Is your client under pressure to gift early?

An early inheritance is a fantastic gift, but it is important that financial advisers acknowledge the risks of financial "inheritance impatience".

This can occur when one's beneficiary puts pressure on them to release part of their inheritance prior to their death, even when it is not in their best interests to do so. Financial advisers should ensure to verify with their clients that gifting an early inheritance is right for them and there is no undue external pressure to release funds to any member of their family.

If this is the case, advisers should have guidance in place to make sure clients are making the best decisions for themselves.

Understanding the implications of early inheritances

Providing an early inheritance can help ensure assets are divided as intended, giving peace of mind to those concerned about their estate distribution after death.
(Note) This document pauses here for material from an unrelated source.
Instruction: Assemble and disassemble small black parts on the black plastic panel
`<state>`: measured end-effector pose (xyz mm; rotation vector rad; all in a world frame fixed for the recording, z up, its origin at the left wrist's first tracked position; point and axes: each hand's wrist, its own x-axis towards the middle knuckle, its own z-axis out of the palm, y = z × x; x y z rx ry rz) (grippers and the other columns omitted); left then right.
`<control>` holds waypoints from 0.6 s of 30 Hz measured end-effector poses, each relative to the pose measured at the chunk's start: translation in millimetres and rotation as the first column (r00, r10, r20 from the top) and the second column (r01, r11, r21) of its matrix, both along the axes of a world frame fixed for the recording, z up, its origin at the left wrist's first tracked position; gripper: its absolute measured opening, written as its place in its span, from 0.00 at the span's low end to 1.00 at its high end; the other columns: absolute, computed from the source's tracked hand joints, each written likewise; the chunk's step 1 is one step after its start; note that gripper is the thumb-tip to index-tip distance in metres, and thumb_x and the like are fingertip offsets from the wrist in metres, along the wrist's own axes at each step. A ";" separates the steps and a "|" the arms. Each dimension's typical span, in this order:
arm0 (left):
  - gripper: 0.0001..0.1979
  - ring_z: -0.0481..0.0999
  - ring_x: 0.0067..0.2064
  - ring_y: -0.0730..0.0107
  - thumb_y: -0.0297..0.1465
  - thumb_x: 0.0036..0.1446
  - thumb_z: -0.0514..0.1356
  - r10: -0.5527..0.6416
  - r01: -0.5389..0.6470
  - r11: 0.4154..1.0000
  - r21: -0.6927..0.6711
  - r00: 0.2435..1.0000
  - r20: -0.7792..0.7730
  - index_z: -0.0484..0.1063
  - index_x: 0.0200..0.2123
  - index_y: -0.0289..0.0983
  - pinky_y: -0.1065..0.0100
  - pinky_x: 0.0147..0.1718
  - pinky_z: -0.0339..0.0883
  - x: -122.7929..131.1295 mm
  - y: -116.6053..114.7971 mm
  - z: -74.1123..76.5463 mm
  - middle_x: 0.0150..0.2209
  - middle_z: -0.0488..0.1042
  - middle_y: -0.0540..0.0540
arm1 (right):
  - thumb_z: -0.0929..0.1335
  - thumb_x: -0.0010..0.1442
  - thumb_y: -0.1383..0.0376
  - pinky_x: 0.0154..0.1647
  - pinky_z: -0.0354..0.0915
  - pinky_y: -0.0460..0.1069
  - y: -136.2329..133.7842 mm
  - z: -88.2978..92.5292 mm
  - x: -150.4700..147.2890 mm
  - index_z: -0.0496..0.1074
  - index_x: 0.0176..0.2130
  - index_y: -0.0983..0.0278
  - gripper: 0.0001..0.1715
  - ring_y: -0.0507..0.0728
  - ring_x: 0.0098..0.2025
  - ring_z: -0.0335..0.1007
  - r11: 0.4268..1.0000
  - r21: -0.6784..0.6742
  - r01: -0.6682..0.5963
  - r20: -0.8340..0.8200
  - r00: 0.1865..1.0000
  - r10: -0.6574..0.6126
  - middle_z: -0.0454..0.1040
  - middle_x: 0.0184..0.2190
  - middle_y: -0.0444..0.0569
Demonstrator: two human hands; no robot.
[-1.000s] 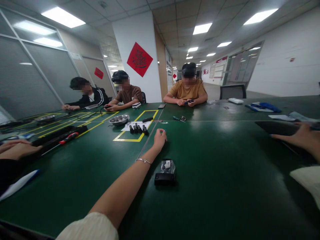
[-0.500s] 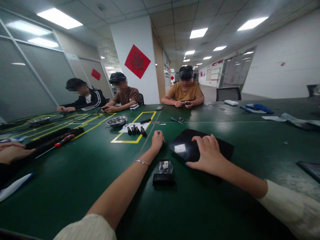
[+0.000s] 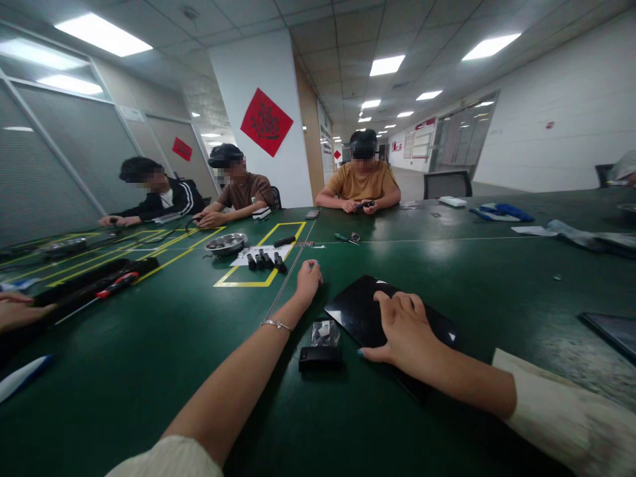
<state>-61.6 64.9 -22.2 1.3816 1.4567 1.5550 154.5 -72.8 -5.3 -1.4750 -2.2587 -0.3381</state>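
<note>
A glossy black flat panel (image 3: 358, 308) lies on the green table in front of me. My right hand (image 3: 405, 328) is over it, fingers spread and curved, with the thumb near its front edge; whether the fingertips press on it is hard to tell. My left hand (image 3: 309, 281) rests on the table left of the panel, its fingers curled together, and anything inside them is hidden. Between my forearms sits a small black block (image 3: 320, 358), with a clear plastic bag (image 3: 325, 332) just behind it.
Several black cylinders (image 3: 265, 261) and a metal bowl (image 3: 226, 244) stand ahead left. A red-handled screwdriver (image 3: 116, 285) lies by a co-worker's hand (image 3: 22, 311) at left. Small pliers (image 3: 348, 237) lie beyond the panel. Three people sit across the table. A dark tablet-like object (image 3: 613, 334) is at right.
The black panel has shifted toward me and turned slightly, and my right hand has moved nearer with it. My left hand has stayed about where it was. The camera view has turned slightly right.
</note>
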 end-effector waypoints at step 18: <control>0.04 0.62 0.16 0.77 0.31 0.53 0.52 -0.004 0.003 1.000 -0.020 1.000 -0.027 0.62 0.31 0.37 0.74 0.20 0.54 4.1 -2.1 3.0 0.13 0.61 0.58 | 0.67 0.52 0.63 0.47 0.25 0.70 139.7 -29.5 308.7 0.69 0.52 0.75 0.30 0.80 0.63 0.27 0.471 -0.363 0.804 -0.133 0.456 -0.880 0.45 0.57 0.86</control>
While this approach can clarify intentions, it may also open the door to legal challenges. Under succession laws, beneficiaries who receive an early inheritance may still need to make a claim on the estate after a person passes away, so this risk should be carefully considered.

There are also implications on government entitlements. Although Australia does not have a gift tax, Centrelink assesses significant gifts made within the last five years when determining eligibility for certain payments. To not affect their benefits, individuals should keep within the limits of the rules that only allow $10,000 per year and a total of $30,000 over five years, to be gifted.

Opportunities for financial advisers 

Although an early inheritance comes with its challenges, it presents a valuable opportunity for financial advisers to guide clients through the process - helping them support their families now, while safeguarding their own financial security for the future.

Financial advisers also have the opportunity to support the children of their clients who gain wealth from early inheritances, providing ongoing and supportive financial advice. For many beneficiaries, receiving a large sum of money can be overwhelming. Advisers are well placed to step in, provide structured investment advice, budgeting support and long-term planning for both the giver and receiver.

An early inheritance isn't just about passing on wealth - it's about supporting loved ones now and building financial confidence for the future. By understanding each client's needs and family dynamics, financial advisers can help families manage the complexities of early inheritances and ensure fair, informed decision-making. This strengthens relationships and sets the foundation for long-term success for both clients and their advisers.